The Outbound Student Mobility Pilot Program is intended to provide government funding over four years to about 11,000 Canadian students who want to work and study in other countries.
Omar Alghabra, parliamentary secretary for the Minister of International Trade and Diversification, briefed college officials and student representatives on the benefits of international studies. “When Canadians study abroad, they gain skills that they may not gain here in Canada,” Alghabra said. “They’ll gain experience that is extremely valuable to them when they come back. And they open up more channels and bridges, for those free trade agreements we have, for those important relationships we have with other countries.”
International education represents an important service export sector for Canada, Alghabra said. Studying abroad will equip young Canadians with the skills they need to enter the modern workforce and to advance Canada’s standing as a high-calibre location in which to study, do research and work.

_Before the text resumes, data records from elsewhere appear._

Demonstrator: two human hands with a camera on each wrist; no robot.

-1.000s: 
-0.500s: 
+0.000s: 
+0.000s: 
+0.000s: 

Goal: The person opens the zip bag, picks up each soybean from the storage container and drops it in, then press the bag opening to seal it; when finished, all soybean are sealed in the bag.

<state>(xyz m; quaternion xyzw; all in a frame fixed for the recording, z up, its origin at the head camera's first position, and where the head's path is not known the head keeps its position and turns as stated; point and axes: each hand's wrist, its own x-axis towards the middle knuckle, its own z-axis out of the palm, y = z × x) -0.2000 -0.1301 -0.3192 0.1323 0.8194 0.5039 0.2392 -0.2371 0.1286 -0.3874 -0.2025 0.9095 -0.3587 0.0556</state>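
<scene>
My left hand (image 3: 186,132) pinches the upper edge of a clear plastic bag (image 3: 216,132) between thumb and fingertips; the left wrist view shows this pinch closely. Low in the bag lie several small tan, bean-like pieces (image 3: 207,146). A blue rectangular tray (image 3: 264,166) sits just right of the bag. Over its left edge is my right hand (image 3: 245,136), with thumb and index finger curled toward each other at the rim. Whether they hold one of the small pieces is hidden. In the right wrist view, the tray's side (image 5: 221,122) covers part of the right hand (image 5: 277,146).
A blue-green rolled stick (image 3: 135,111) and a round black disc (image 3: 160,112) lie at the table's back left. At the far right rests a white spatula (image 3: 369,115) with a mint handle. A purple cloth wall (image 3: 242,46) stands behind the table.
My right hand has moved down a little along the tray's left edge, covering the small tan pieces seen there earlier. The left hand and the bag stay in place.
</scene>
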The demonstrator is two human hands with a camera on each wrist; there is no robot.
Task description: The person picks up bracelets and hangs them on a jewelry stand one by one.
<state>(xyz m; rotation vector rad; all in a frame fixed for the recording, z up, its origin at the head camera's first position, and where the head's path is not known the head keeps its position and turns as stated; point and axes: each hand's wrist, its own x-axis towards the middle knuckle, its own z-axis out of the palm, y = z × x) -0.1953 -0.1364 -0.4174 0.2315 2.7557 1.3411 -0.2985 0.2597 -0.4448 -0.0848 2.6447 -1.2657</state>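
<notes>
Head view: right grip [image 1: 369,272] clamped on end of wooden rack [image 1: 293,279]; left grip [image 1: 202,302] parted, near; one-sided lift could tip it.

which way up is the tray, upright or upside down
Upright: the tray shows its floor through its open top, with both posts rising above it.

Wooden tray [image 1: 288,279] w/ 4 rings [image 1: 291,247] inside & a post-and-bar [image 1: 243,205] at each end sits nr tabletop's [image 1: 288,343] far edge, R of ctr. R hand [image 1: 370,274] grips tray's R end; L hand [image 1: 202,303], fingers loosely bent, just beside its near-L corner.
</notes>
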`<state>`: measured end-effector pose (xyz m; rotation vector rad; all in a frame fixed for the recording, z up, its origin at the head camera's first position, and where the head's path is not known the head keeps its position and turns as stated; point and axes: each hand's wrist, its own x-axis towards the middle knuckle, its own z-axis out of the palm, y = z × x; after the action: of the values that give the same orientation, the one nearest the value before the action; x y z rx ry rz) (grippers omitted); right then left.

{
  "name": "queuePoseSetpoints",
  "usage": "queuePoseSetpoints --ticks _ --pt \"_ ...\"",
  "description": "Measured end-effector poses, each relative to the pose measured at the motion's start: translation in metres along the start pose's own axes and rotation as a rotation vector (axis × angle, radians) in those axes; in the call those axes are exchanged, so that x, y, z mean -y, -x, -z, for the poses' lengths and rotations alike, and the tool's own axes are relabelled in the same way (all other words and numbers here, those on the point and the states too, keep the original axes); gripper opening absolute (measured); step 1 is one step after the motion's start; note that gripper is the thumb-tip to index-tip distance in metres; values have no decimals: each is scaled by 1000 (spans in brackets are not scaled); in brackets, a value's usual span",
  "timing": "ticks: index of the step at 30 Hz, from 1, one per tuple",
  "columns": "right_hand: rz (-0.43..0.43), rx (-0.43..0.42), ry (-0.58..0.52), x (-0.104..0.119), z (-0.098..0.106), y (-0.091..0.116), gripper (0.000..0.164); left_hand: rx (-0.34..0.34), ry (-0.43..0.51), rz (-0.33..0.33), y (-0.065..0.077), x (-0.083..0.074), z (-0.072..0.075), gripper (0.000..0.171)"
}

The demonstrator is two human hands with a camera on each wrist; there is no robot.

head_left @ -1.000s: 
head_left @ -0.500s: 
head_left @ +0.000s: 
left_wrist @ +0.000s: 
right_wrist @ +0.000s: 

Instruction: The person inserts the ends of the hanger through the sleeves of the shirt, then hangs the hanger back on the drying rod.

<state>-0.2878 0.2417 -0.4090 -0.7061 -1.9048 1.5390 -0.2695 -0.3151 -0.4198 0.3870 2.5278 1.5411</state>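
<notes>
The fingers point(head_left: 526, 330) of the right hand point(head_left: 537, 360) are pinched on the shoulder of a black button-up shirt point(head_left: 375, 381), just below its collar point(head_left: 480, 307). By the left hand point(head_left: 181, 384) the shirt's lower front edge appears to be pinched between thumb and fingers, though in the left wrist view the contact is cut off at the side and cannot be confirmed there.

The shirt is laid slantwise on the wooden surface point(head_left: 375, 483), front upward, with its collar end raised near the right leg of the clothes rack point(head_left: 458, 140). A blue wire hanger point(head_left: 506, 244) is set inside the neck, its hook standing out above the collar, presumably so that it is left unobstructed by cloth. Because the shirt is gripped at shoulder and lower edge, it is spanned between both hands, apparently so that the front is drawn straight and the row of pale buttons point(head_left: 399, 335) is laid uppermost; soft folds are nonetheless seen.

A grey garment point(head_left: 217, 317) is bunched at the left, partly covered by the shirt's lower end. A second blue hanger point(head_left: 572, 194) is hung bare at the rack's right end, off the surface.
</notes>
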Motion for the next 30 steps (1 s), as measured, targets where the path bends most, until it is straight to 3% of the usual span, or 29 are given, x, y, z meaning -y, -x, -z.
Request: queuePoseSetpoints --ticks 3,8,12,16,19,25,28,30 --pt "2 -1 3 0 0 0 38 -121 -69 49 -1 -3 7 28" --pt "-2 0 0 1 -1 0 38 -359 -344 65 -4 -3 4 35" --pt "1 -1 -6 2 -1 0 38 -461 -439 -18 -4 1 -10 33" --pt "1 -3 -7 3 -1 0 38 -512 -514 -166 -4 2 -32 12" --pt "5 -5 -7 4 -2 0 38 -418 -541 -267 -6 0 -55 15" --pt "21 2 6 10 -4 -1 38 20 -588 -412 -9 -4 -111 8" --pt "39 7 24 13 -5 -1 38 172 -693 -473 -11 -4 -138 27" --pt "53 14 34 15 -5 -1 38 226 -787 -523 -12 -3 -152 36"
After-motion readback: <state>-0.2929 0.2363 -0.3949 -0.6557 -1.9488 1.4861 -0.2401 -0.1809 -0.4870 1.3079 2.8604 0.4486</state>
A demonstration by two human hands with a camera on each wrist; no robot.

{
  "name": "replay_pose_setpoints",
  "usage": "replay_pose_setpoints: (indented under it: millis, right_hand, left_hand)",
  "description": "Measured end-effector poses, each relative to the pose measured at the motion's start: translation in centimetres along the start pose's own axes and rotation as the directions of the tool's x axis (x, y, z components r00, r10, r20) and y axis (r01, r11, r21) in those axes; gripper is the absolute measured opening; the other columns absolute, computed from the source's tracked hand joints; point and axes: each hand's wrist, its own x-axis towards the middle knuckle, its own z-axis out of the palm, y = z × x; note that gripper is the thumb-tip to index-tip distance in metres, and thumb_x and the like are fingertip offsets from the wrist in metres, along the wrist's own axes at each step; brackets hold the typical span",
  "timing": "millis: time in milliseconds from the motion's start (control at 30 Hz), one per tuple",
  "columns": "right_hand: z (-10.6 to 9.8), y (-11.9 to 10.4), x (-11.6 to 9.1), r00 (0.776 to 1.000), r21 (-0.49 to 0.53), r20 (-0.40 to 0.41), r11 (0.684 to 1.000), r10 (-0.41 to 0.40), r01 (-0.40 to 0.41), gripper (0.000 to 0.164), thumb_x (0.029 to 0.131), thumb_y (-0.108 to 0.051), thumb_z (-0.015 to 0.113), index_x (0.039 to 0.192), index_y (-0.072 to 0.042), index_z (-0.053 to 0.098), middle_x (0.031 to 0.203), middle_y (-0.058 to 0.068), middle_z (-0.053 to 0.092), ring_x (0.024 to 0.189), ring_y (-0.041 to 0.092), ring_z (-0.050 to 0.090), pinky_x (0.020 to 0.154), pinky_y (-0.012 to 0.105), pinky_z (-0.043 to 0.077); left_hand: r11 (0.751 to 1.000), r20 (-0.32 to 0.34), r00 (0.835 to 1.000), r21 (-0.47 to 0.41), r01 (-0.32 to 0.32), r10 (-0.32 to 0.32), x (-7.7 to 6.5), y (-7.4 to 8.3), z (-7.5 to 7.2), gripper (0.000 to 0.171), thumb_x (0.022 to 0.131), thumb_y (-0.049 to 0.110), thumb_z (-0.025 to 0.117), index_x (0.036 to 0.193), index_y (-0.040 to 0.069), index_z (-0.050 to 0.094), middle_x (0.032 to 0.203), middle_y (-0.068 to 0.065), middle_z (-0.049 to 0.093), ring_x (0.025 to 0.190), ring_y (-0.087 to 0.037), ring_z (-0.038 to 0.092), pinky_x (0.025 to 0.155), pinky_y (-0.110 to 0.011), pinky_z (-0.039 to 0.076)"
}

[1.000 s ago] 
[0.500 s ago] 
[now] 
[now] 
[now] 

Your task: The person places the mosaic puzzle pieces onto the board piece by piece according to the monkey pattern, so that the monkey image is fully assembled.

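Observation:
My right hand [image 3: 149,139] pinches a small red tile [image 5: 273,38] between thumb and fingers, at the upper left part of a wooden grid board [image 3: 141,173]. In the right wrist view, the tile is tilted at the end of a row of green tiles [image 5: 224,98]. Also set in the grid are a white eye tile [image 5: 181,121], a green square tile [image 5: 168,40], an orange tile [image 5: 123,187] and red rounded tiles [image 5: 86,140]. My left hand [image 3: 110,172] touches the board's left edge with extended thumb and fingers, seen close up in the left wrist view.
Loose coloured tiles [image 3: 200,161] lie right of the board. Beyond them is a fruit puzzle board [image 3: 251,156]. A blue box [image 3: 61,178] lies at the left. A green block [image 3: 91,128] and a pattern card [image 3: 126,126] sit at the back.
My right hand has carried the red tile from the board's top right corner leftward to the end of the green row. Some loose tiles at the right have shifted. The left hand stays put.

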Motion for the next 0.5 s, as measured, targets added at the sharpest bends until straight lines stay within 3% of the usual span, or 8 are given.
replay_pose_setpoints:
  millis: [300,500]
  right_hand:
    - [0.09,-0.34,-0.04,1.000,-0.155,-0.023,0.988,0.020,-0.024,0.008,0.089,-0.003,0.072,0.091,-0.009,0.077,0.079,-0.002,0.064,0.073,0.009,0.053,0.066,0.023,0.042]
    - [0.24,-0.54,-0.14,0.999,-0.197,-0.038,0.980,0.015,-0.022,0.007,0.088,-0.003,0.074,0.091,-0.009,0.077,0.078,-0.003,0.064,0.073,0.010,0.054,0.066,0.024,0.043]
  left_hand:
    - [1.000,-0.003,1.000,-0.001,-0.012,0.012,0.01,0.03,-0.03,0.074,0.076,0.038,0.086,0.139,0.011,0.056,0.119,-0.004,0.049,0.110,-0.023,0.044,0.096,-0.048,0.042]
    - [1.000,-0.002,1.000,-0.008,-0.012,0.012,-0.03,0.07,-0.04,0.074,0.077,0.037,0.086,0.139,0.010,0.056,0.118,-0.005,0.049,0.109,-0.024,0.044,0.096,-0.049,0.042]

But young Canadians are less likely to study or travel abroad, Alghabra said at a gathering of staff and students in the college’s Student Life Centre. Statistics show that less than 11 per cent of young Canadians study or work abroad, compared to 33 per cent of students in France and 29 per cent in Germany.
Yet in 2018, more than 720,000 international students at all levels studied in Canada – the largest number ever.
College President Patti France welcomed the Member of Parliament and assured him St. Clair will play a role in helping to foster international studies and help Canada grow its global footprint at educational institutions around the world. Currently, St. Clair College has several Pathway agreements with institutions in Australia, Ireland and the U.S.
“Just as students from all over the world are benefitting from postsecondary education in Canada, domestic students should explore study-abroad opportunities as a means of personal development and as a logical and effective entry-way to their participation in the global economy,” she said.